When a drifted `package.json` changes its dependency or script sections, each changed entry becomes a node with these rules:

| Rule | Severity | Triggers On | Notes |
| --- | --- | --- | --- |
| Dependency not in lockfile | High | A dependency added to package.json whose name the lockfile can't vouch for | The slopsquatting guard: agents sometimes hallucinate package names. Only fires when a lockfile exists — no lockfile, no accusation. `package-lock.json` is parsed as JSON; `yarn.lock` (classic and berry) and `pnpm-lock.yaml` (v5/v6/v9) entry names are parsed exactly, so a real `left-pad` cannot vouch for a hallucinated `pad`. Unrecognized lockfile formats fall back to a loose text check — a false "present" is safer than a false alarm. |
| New dependency | Medium | A dependency added and present in the lockfile | Verify it's intended and vetted. |
| Dependency version changed | Low | A version range changed | Confirm the bump is intentional. |
| npm script changed | Medium | A script added or modified | Scripts run arbitrary shell commands during install and dev. |

Removed dependencies and scripts are shown as drift nodes without flags.

## False Positives

False positives are expected.
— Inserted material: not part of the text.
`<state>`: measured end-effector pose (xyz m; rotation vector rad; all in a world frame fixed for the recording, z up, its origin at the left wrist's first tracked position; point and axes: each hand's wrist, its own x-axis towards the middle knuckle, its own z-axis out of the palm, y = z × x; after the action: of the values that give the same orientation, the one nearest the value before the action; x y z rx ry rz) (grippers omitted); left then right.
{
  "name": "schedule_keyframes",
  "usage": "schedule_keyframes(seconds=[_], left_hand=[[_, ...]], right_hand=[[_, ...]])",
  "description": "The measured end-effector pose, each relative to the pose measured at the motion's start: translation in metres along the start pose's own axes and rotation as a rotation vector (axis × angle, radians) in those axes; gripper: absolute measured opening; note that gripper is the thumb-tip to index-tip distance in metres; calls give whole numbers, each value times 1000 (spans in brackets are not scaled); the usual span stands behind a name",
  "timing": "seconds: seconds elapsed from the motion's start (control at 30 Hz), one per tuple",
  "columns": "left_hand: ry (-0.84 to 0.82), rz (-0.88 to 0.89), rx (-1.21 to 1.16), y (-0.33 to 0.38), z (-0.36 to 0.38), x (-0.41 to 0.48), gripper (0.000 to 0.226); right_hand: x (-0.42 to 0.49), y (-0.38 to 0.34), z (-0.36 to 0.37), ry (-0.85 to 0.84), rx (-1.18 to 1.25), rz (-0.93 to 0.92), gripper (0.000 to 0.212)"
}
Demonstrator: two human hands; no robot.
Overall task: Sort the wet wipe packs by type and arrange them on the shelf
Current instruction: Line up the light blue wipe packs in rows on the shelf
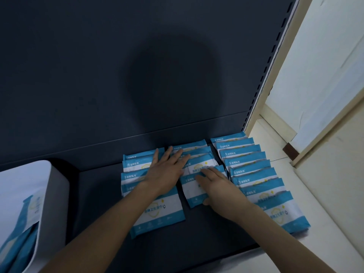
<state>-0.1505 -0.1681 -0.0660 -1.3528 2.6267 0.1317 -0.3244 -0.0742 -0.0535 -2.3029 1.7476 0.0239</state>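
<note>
Shows a dark shelf (pixel 98 194) bearing three rows of blue-and-white packs, each row overlapped like tiles and running from the back panel (pixel 88 75) toward the front edge.

Left row (pixel 157 211): several packs, the nearest and largest-looking lying fully exposed, print upside down to the viewer.

Middle row (pixel 199 163): shorter, set toward the back, ending in a front pack (pixel 189 191) turned slightly askew from its neighbours.

Right row (pixel 256 174): longest, reaching from the back panel almost to the front edge, just beside the slotted upright (pixel 275 56).

Left hand (pixel 167 170): laid flat, palm down, fingers straight and spread, resting across the rear packs of the left and middle rows; grips nothing.

Right hand (pixel 222 186): laid palm down on the front pack, fingers nearly straight on its top face, thumb touching its near edge; cannot tell whether the thumb reaches beneath.

Bin (pixel 57 194): white, standing on the shelf at far left, well apart from the rows, holding more packs (pixel 21 233) on edge.

Pale floor (pixel 325 194) to the right of the shelf.
</note>
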Motion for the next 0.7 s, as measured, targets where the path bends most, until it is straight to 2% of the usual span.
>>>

Use dismiss when a flag is reviewed and not actionable. If a rule repeatedly flags normal code, open a GitHub Discussion or issue with the code shape and expected behavior.

## Adding Rules

Source rules live in `src-tauri/src/rules.rs`. The tree walker that attaches flags lives in `src-tauri/src/heuristics.rs`. Dependency drift rules live in `src-tauri/src/deps_diff.rs`. Add focused Rust tests for every new rule and false-positive suppression.